Maclean’s is Canada’s equivalent of Time or Newsweek, that’s to say it’s a glossy magazine with lots of photographs mingled together with analysis of domestic and international events. In recent times, it’s been a reliable source of foaming-in-the mouth Russophobic commentary, but this week’s it’s outdone even itself by printing no fewer than three articles involving Russia, each one every bit as bad as the other.

The first comes from columnist Terry Glavin, who’s one of those strange left-wing human rights activists who give the impression that they truly believe that the world can be divided up into simple categories of good and evil and that the problem is that the good people aren’t doing enough to physically exterminate the evil ones by every means possible. The fact that the actual consequences of toppling dictators wherever you think you find them often end up being tragic doesn’t seem to register in their thought processes. Glavin’s latest piece in Maclean’s is a case in point.

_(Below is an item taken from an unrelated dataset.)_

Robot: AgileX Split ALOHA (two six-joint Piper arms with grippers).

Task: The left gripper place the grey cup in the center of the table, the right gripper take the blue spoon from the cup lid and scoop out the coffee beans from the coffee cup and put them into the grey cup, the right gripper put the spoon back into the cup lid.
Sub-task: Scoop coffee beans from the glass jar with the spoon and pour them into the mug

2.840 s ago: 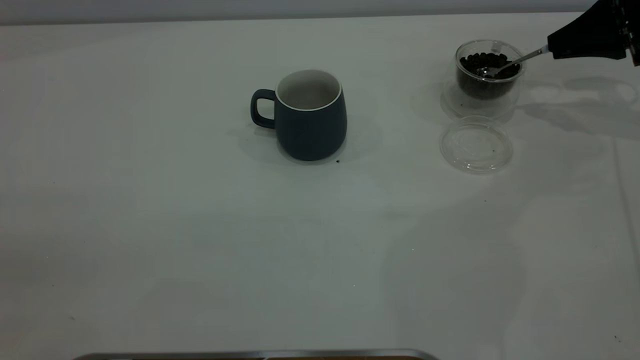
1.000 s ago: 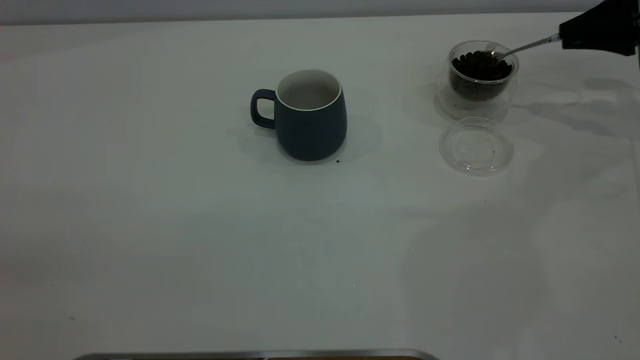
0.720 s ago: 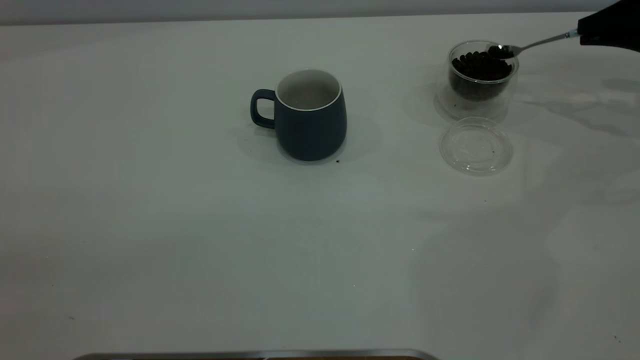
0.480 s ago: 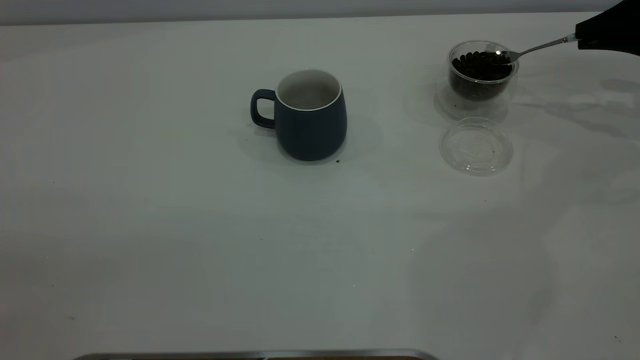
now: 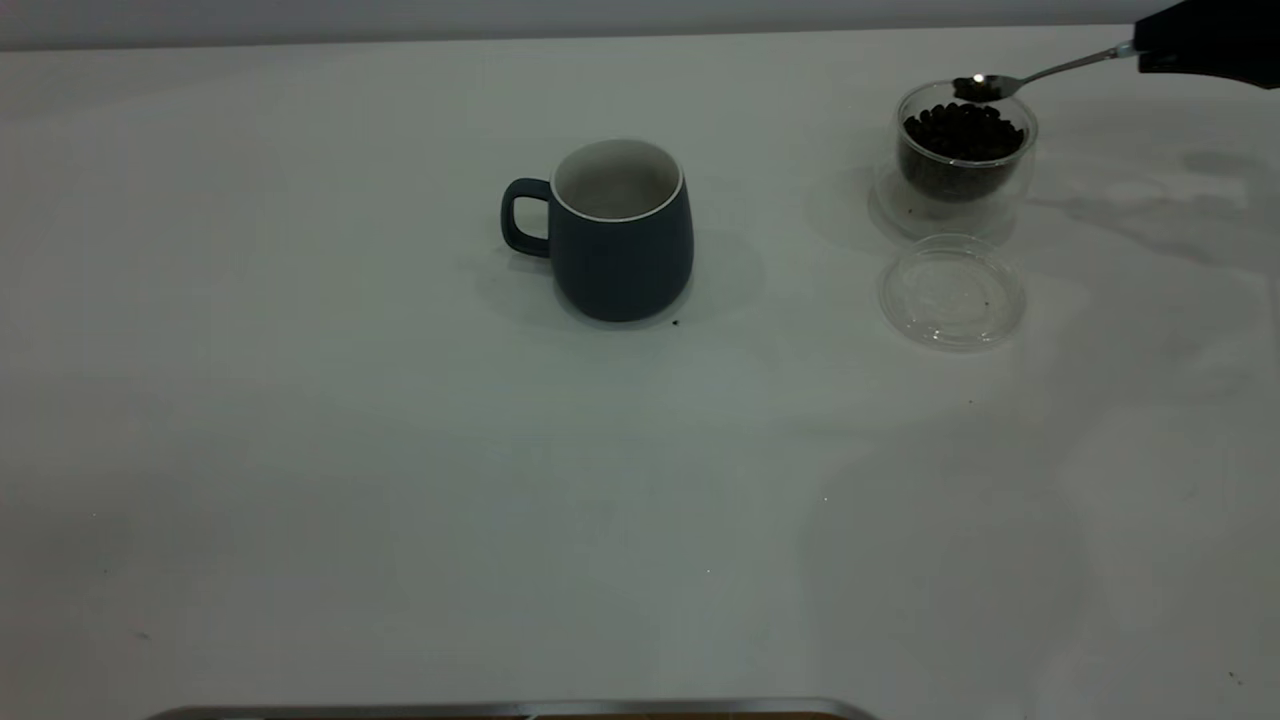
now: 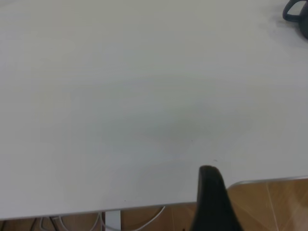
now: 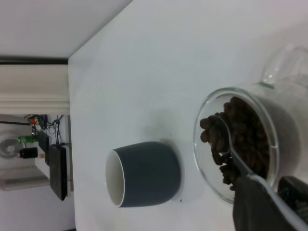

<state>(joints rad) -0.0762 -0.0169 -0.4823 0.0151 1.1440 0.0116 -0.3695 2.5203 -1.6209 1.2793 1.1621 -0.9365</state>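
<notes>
While the right gripper (image 5: 1140,50) sits at the far right corner of the table (image 5: 400,480), we note it is clamped on the handle of the spoon (image 5: 1030,78), whose bowl hangs just above the rim of the coffee cup (image 5: 962,150). We cannot tell from the exterior view whether the bowl carries beans; in the right wrist view the spoon (image 7: 230,153) lies over the coffee beans (image 7: 245,144) inside the glass. The clear cup lid (image 5: 952,291) lies flat just in front of the coffee cup, apart from it. The grey cup (image 5: 620,232) stands upright near the table's middle, well to the left of the coffee cup, handle pointing left, interior pale. A dark speck (image 5: 675,322) lies at its base. The left gripper (image 6: 211,199) hangs at the table's near edge, far from the cup; we cannot tell how its fingers stand. The table surface is white and matte. Beyond it, the right wrist view shows a pale wall and some equipment with cables (image 7: 43,149).
</notes>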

Its content is pretty clear from its headline: ‘Putin is the new Stalin. Here’s why his poisonous gangland oligarchy will prevail,’ Coming across a title like that generally induces something approaching a state of nausea. You know that it’s going to be really hard to read what follows, and your natural tendency is to turn away and have nothing more to do with it. It takes a strong stomach to digest stuff like this, but sadly it’s my job, so I do. It’s not pleasant.

The article is essentially one Putin cliché after another. Glavin tells us that the reason that Putin will win Sunday’s presidential election is that his ‘primary challenger was conveniently disqualified from running for office’; that ‘Journalists are frequently found among Putin’s domestic critics who end up dead’; and that, ‘Putin invaded the Republic of Georgia in 2008.’ The facts that the ‘challenger’ in question (Alexei Navalny) has yet to register above 2 percent in any opinion poll; that there’s little to no evidence linking Putin to murders of journalists and that the rate of such murders is far below what it was under Boris Yeltsin; and that Dmitri Medvedev was President of Russia at the time of the Georgian war and that in any case Georgia started it, are ignored. Glavin says also that in Syria ‘6,600 civilians have been killed by Russian bombers.’ I can’t say whether that is true or not; maybe it is. Urban warfare is bloody. But I wonder how many civilians have been killed in Syria and Iraq by NATO countries (particular the USA, UK, and Turkey). Why does Glavin pick out Russia as particularly guilty in this regard? He doesn’t say, but rounds off his article with the following gem:

Vladimir Vladimirovich Putin is the new Joseph Vissarionovich Stalin.

Stalin, as I’m sure you all know, led a revolutionary movement which completely transformed Soviet society, including massive industrialization and forced collectivization. The latter so disrupted agriculture as to cause a famine in which perhaps 6 million people died. Meanwhile, Stalin oversaw the Great Terror in which some 700,000 people were executed. And somehow Vladimir Vladimirovich Putin is the same. What utter drivel! Why on earth is this stuff published?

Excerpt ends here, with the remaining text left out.